Czechia is ready to meet the new emission targets of the European Union, stated Czech Minister of Industry Karel Havlíček after talks with several European Commissioners on Czech reforms leading to a more climate-friendly economy. However, the country has to receive appropriate compensation and needs the option to replace coal with gas as a source of energy.
According to him, EU officials welcome greater Czech openness to the transition to clean energy.
This week, EU leaders reaffirmed their commitment from December that the European bloc as a whole would reduce greenhouse gas emissions by 55 percent from 1990 levels by 2030. The European Commission is currently preparing an analysis of the impact of the tightened targets on individual economies.
According to Havlíček, Czechia is beginning to perceive the transition to green energy as an opportunity for new growth.
“It must be said that we have turned the rudder a bit, and we are significantly more supportive of climate ambitions and goals,” the minister said. While the Czech government used to talk about a national emission target of 40 to 45 percent, now it could be as high as 47 percent. Although this is still under the common goal, the European Commission is beginning to perceive this positive development, said Havlíček.

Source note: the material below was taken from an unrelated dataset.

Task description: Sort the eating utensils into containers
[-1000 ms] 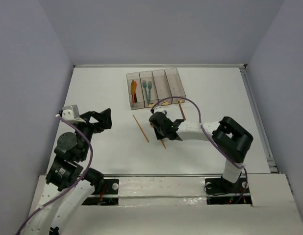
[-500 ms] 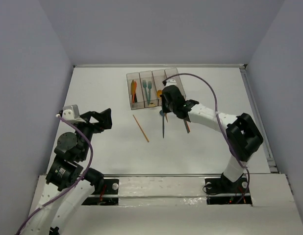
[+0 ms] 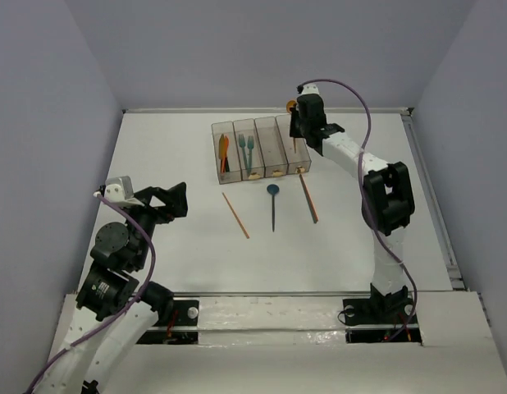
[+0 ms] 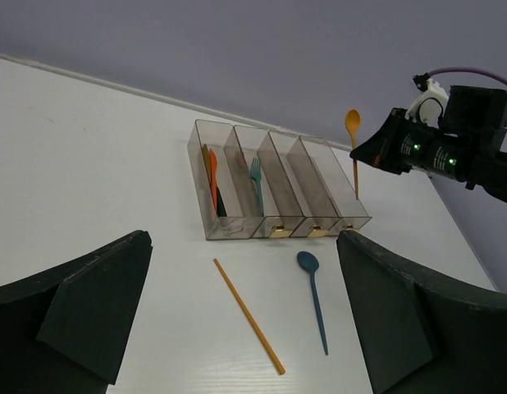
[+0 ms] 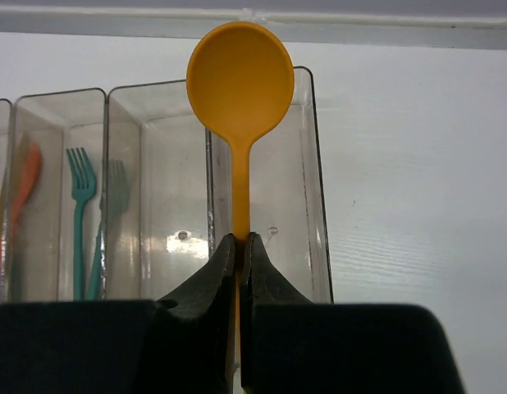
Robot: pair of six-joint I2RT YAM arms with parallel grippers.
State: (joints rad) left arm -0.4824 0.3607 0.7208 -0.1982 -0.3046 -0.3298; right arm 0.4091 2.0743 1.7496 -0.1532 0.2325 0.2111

At the beginning of the summer, the Commission is preparing to decide, as part of a so-called taxonomy assessing the environmental benefits or harmfulness of individual energy sources, whether gas can be considered a tolerated transition technology facilitating the path from coal to clean sources.
“For us, there is no discussion about this, if gas is not tolerated, we are not able to achieve the goal,” said Havlíček regarding the mentioned emission targets. According to him, gas should replace coal in the Czech Republic for 10 to 15 years until the country can put new nuclear sources into operation.
However, critics of the use of natural gas from the member states or MEPs argue that unless the EU focuses exclusively on investment in renewables, it will not be climate neutral by 2050. That is why there is a long debate about gas as an energy source and the Commission postponed the decision originally planned for April to summer.
According to Havlíček, the second Czech requirement is to increase financial means in the modernization fund, through which the industrialized countries of the eastern bloc of the EU in particular draw money obtained from the sale of emission allowances. Czechia could receive about 200 billion korunas from it, which are to help support renewable sources or environmentally-friendly heating.
The Czech minister also discussed with his colleagues from the governments of the member states the draft standards for the regulation of digital services and the digital market. Czechia, like most other countries, supports rules that significantly increase the responsibility of Internet companies, but according to Havlíček, it has a reservation on the proposal regarding the increased burden on small companies.
„We do not agree with the increase in administration for small companies and micro-companies, which in our opinion contradicts the principle of proportionality,” said Havlíček, according to whom there are many small digital companies in the Czech Republic who would be affected by the novelty. Member States will negotiate the proposals with the European Parliament this year and are expected to be approved next year.